Stored dataset items
* * * * * * *

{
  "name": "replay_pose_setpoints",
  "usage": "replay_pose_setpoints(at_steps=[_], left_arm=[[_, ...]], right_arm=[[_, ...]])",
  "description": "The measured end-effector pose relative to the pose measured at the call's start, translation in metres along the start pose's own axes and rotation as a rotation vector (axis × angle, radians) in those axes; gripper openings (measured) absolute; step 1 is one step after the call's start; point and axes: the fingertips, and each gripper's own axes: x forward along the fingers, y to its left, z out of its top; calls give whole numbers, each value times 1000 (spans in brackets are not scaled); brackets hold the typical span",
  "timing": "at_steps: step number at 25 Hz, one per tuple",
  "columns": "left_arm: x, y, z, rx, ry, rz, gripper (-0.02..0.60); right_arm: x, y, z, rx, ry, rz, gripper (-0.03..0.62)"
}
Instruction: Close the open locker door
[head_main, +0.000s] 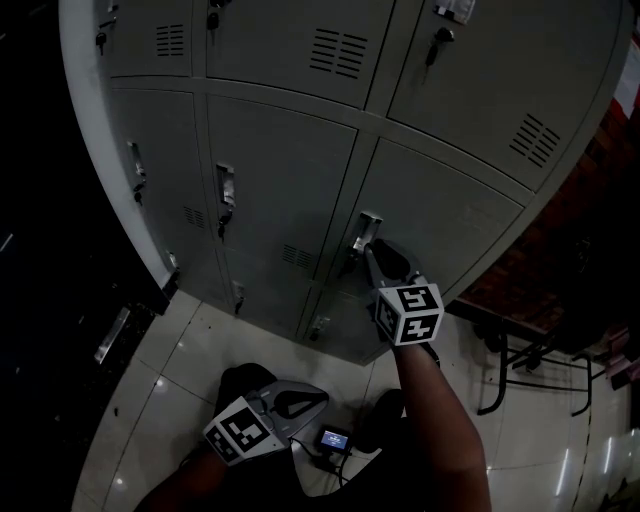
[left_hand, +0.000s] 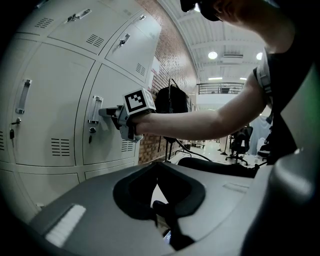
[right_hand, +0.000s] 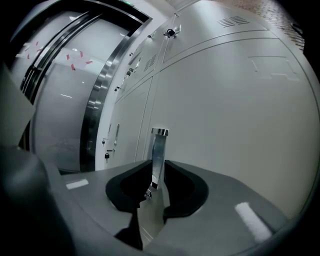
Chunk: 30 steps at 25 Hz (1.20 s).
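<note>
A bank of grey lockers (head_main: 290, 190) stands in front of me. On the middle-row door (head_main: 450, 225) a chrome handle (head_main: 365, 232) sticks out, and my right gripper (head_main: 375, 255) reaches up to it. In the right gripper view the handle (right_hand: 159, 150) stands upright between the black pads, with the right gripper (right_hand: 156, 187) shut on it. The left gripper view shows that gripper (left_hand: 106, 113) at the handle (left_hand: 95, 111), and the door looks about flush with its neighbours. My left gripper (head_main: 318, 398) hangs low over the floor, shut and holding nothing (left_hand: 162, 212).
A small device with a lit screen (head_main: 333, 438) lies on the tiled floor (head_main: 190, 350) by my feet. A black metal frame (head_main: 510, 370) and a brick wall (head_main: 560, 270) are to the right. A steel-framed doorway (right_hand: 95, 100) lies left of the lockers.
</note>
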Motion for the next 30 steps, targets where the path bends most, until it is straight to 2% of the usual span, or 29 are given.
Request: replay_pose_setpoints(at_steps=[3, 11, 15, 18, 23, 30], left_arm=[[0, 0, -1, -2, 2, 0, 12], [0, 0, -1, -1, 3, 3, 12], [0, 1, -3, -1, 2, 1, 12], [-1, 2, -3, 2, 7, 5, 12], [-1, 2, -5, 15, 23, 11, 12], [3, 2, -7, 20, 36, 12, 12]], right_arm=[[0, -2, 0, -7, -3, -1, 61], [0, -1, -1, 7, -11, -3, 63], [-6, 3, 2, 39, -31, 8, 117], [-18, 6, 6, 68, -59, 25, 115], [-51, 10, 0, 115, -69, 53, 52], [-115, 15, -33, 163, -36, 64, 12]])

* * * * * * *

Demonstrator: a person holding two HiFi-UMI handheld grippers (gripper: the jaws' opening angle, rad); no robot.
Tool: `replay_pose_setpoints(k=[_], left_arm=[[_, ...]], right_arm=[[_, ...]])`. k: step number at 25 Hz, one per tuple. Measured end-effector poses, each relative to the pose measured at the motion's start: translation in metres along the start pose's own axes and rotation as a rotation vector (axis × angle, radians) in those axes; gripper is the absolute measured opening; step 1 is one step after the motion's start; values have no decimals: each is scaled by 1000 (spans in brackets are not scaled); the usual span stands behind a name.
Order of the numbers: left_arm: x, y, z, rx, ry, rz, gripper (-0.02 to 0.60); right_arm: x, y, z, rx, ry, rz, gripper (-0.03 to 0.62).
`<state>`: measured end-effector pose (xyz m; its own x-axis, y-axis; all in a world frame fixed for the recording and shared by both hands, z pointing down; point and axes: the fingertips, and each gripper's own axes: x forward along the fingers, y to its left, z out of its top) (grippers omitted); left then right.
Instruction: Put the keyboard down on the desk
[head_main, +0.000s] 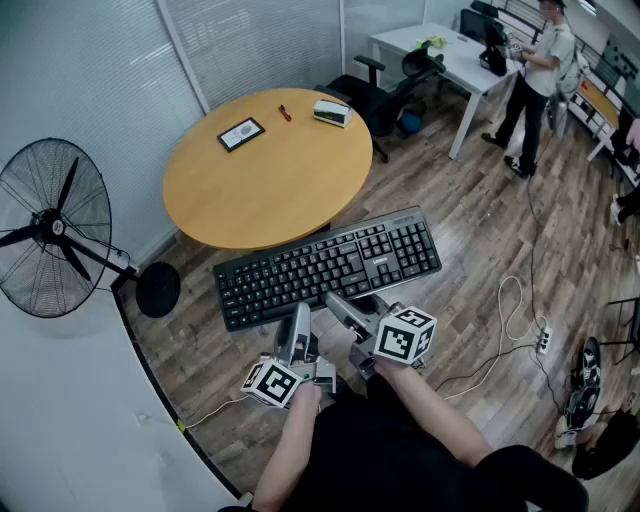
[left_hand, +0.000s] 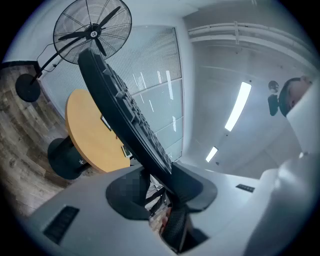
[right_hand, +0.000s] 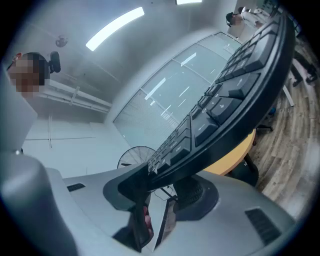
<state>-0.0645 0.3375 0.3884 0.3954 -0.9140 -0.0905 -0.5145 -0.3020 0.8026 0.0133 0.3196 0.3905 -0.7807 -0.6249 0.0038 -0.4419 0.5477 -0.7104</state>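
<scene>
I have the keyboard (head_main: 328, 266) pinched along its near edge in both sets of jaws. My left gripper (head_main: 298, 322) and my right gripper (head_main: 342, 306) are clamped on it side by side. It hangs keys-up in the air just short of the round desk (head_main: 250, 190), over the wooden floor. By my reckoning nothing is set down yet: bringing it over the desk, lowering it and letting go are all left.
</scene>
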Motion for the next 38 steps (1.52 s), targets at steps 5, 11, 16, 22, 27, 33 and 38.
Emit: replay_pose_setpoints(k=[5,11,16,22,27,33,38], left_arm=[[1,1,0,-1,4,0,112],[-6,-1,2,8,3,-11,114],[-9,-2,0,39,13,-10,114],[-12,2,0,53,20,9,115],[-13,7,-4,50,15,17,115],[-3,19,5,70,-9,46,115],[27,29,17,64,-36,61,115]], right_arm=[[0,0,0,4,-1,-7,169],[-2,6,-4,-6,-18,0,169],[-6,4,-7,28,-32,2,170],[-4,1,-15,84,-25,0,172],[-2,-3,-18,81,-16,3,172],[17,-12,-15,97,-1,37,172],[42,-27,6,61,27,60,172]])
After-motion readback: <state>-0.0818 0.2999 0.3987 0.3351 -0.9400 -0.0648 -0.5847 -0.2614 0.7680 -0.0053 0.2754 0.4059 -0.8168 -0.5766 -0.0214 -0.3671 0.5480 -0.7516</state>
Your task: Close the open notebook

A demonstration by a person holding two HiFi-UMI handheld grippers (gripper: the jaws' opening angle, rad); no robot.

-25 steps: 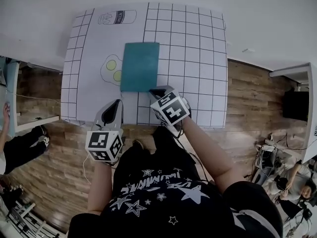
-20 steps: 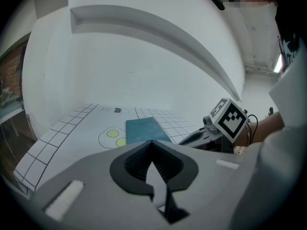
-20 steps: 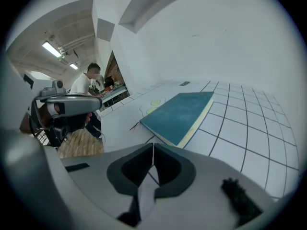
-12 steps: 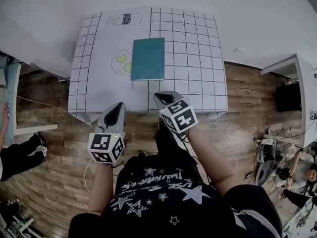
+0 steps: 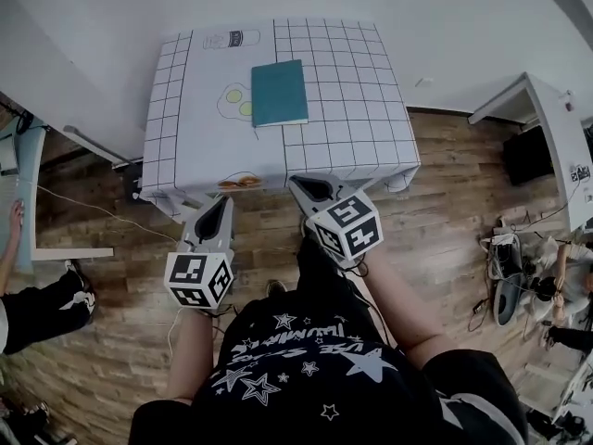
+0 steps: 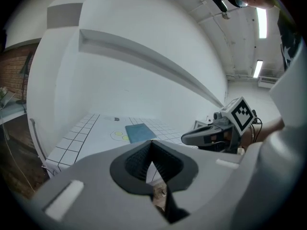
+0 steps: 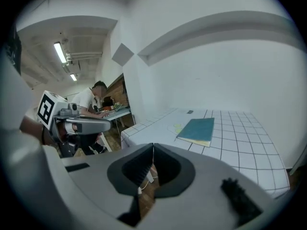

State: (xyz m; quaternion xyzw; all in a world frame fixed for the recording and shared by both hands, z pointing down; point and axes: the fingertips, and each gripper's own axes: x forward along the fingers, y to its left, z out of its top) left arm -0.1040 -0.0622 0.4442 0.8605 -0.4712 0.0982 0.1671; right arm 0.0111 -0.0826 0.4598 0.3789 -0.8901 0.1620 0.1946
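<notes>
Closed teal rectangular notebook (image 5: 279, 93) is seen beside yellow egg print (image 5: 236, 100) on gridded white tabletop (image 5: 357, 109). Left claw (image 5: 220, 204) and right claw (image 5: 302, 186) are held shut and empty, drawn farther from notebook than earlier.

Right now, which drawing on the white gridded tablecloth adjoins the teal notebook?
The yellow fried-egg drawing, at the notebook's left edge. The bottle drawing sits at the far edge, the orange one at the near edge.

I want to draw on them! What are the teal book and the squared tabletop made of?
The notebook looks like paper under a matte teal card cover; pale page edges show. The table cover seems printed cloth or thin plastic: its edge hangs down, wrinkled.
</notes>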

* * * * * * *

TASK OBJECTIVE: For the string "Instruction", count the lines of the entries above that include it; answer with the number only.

OUTPUT BELOW: 2